Just saying, this is an important distinction to me and I've been hosting tor nodes since the 2000s.
Archiving information, and making it available, is sometimes more powerful than anonymous proxying.
Especially if there's an anonymous proxy available to that archive. ;)
You are correct that this solution does not prevent problems if the server goes down. This particular approach aims to reach a larger audience, while your idea of mirroring enables resiliency.
Both approaches have their use cases and can even be combined too!
TIL that Onion-Location is a header, only new about the <meta> element.
<meta http-equiv="onion-location" content="http://<your-onion-service-address>.onion" />Having to deal with law enforcement is unlikely even if you run a normal, encrypted, TOR relay.
Exit nodes, on the other hand, will most likely get letters or even visits by law enforcement. But those are not involved at all when just running an onion service.
Or do, and call your bank's customer support until they fix it.
Or wait until the next day when it's your neighbour's problem because your IP changes every day and your bank gets a bunch of complaints from different customers who are your neighbours.
I know they can, and sometimes do, but do people really experience this daily/weekly?
On DSL networks it's been the opposite, if the PPPoE session was lost I was definitely going to get a new IP address, and on some providers the session would be reset every 1-7 days so the IP would change at exactly the same time of day which almost always ended up being in the middle of a work day corresponding with whenever the equipment was last rebooted due to some other problem.
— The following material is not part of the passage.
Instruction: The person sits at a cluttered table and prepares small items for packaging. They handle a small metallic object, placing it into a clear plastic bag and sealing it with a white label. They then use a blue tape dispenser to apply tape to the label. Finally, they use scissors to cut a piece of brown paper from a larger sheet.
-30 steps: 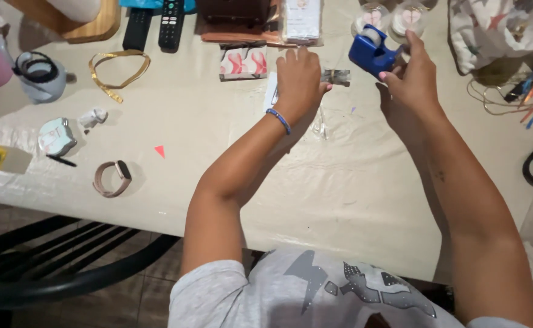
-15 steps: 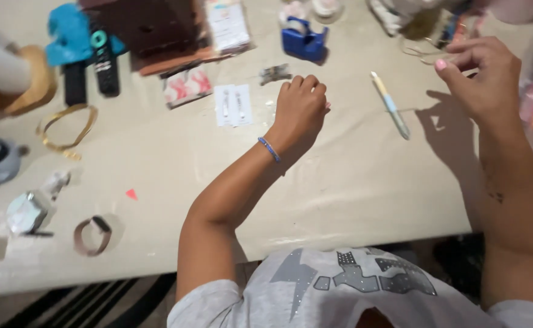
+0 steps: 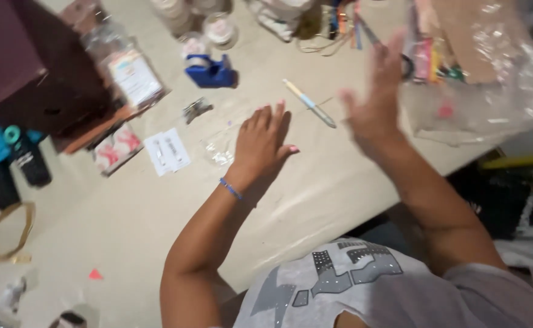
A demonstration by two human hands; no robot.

I got in the habit of setting up my equipment to restart on its own terms in the middle of the night on those providers, but this came with its own downsides when something would go wrong and it'd fail to negotiate.
Yeah, or, hear me out... Someone used the exit node for active attacks. (Gasp! What? On my onion?)
Surely I can't be the only one to think of this right?
Here's one article that alludes to it re: CIA informants in Iran, but I seem to remember China killing US spies and it just not making the news at all
"an analysis by two independent cybersecurity specialists found that the now-defunct covert online communication system that Hosseini used – located by Reuters in an internet archive – may have exposed at least 20 other Iranian spies and potentially hundreds of other informants operating in other countries around the world.
This messaging platform, which operated until 2013, was hidden within rudimentary news and hobby websites where spies could go to connect with the CIA. Reuters confirmed its existence with four former U.S. officials."
https://www.reuters.com/investigates/special-report/usa-spie...
>https://blog.torproject.org/introducing-webtunnel-evading-ce...
>WebTunnel is a censorship-resistant pluggable transport designed to mimic encrypted web traffic (HTTPS) inspired by HTTPT. It works by wrapping the payload connection into a WebSocket-like HTTPS connection, appearing to network observers as an ordinary HTTPS (WebSocket) connection. So, for an onlooker without the knowledge of the hidden path, it just looks like a regular HTTP connection to a webpage server giving the impression that the user is simply browsing the web.
Personally, I doubt the US TLAs have a need to operate any relays themselves. They can simply wiretap, and use control flow data for correlation when necessary. Tor can still be useful for all those who do not try to hide from the few agencies who may have this kind of visibility.
The relay community is pretty good in terms of interacting with each other. There are real-world meetings to get to know others in the space, which may make you also more comfortable seeing their personal reasons for providing bandwidth.
Did I understand correctly? You can create a site with a .onion extension without a domain on a hosting service.
I'm thinking. If you can do it this way with .onion, can you do it with something else? That would be a bit unusual.
If that were possible, being able to customize the extensions would be interesting. Being able to customize brand names. Like .mybrand, or .egg, .bread, whatever you want.